Un colosso con cui invece ha siglato la tregua è Stellantis: “Sono soddisfatta” dell’accordo, dice, in uno dei pochi passaggi sull’economia, oltre alla rivendicazione dei risultati sul lavoro, la promessa di intensificare le politiche a favore di imprese e assunzioni, e pure che il 2025 (doveva essere già il 2024) sarà l’anno di un “segnale al ceto medio” sul fronte del taglio delle tasse. Spazio invece alla politica interna: per l’ennesima volta esclude rimpasti e un ritorno di Salvini al Viminale. E’ cauta sul destino di Daniela Santanchè (“aspettiamo i giudici”) mentre assicura che si andrà avanti “spediti” sulle riforme.
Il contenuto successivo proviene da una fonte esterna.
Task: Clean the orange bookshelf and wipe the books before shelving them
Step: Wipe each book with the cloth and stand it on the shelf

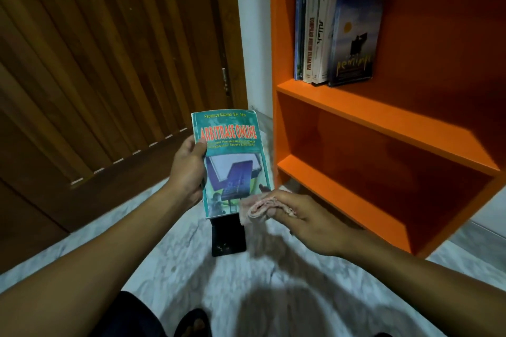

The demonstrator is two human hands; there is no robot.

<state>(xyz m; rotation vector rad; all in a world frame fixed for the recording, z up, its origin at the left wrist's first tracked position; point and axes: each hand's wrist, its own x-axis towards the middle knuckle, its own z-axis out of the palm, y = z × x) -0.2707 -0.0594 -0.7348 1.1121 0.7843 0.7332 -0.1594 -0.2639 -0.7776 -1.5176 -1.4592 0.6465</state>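
One teal paperback (232,164), titled "ARBITRASE ONLINE", is held upright before the orange bookshelf (383,128). The left hand (189,169) grips its left edge, thumb on the cover, arm stretched forward. The right hand (304,219) pinches a bunched pinkish cloth (256,209) against the cover's lower right corner. Shelved books (334,33) stand upright on the upper shelf. A black object (228,238) lies on the marble floor (246,287) below the paperback.

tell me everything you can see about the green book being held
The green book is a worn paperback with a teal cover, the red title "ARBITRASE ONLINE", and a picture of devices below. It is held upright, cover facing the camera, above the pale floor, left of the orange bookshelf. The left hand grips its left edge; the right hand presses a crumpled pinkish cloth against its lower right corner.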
Separazione delle carriere ma anche autonomia (la sentenza della Consulta è “in gran parte autoapplicativa” ma si lavora a una legge sui Lep) e premierato, al momento arenato alla Camera.
E se anche l’elezione diretta del premier non dovesse arrivare in tempo per la fine della legislatura, bisognerà comunque “interrogarsi sulla legge elettorale”. Avvisa infine gli alleati sulle regionali – ce ne saranno di “ampie e delicate quest’anno”, precisa spegnendo anche le speranze di uno slittamento degli appuntamenti elettorali tutti al 2026: bisognerà “tenere conto di Fdi”, in Veneto e non solo, spiega annunciando che il governo impugna la legge della Campania sul terzo mandato.